▶ _What needs to be done_: What is asked for is the whole listing, given again word for word.

(The data)

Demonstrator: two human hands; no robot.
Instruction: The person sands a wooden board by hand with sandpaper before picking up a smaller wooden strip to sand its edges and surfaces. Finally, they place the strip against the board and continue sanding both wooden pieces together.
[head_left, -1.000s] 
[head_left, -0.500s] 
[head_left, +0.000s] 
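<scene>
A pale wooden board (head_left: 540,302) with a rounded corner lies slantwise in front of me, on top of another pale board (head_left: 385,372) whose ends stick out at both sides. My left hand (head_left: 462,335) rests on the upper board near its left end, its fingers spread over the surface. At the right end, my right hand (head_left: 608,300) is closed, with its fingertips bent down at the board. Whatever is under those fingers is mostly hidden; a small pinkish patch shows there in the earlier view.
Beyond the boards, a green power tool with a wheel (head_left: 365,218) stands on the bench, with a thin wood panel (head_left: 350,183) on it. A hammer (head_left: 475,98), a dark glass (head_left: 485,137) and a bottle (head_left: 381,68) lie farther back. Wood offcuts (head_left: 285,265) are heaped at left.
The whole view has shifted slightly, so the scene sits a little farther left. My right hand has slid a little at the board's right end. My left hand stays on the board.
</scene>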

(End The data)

▶ _Output for this exercise_:
Demonstrator: two human hands; no robot.
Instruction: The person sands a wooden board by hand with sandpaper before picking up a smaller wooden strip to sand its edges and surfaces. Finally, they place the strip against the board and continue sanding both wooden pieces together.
[head_left, -1.000s] 
[head_left, -0.500s] 
[head_left, +0.000s] 
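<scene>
A pale wooden board (head_left: 540,302) with a rounded corner lies slantwise in front of me, on top of another pale board (head_left: 385,372) whose ends stick out at both sides. My left hand (head_left: 462,335) rests on the upper board near its left end, its fingers spread over the surface. At the right end, my right hand (head_left: 608,300) is closed, with its fingertips bent down at the board. Whatever is under those fingers is mostly hidden; a small pinkish patch shows there in the earlier view.
Beyond the boards, a green power tool with a wheel (head_left: 365,218) stands on the bench, with a thin wood panel (head_left: 350,183) on it. A hammer (head_left: 475,98), a dark glass (head_left: 485,137) and a bottle (head_left: 381,68) lie farther back. Wood offcuts (head_left: 285,265) are heaped at left.
The whole view has shifted slightly, so the scene sits a little farther left. My right hand has slid a little at the board's right end. My left hand stays on the board.
</scene>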

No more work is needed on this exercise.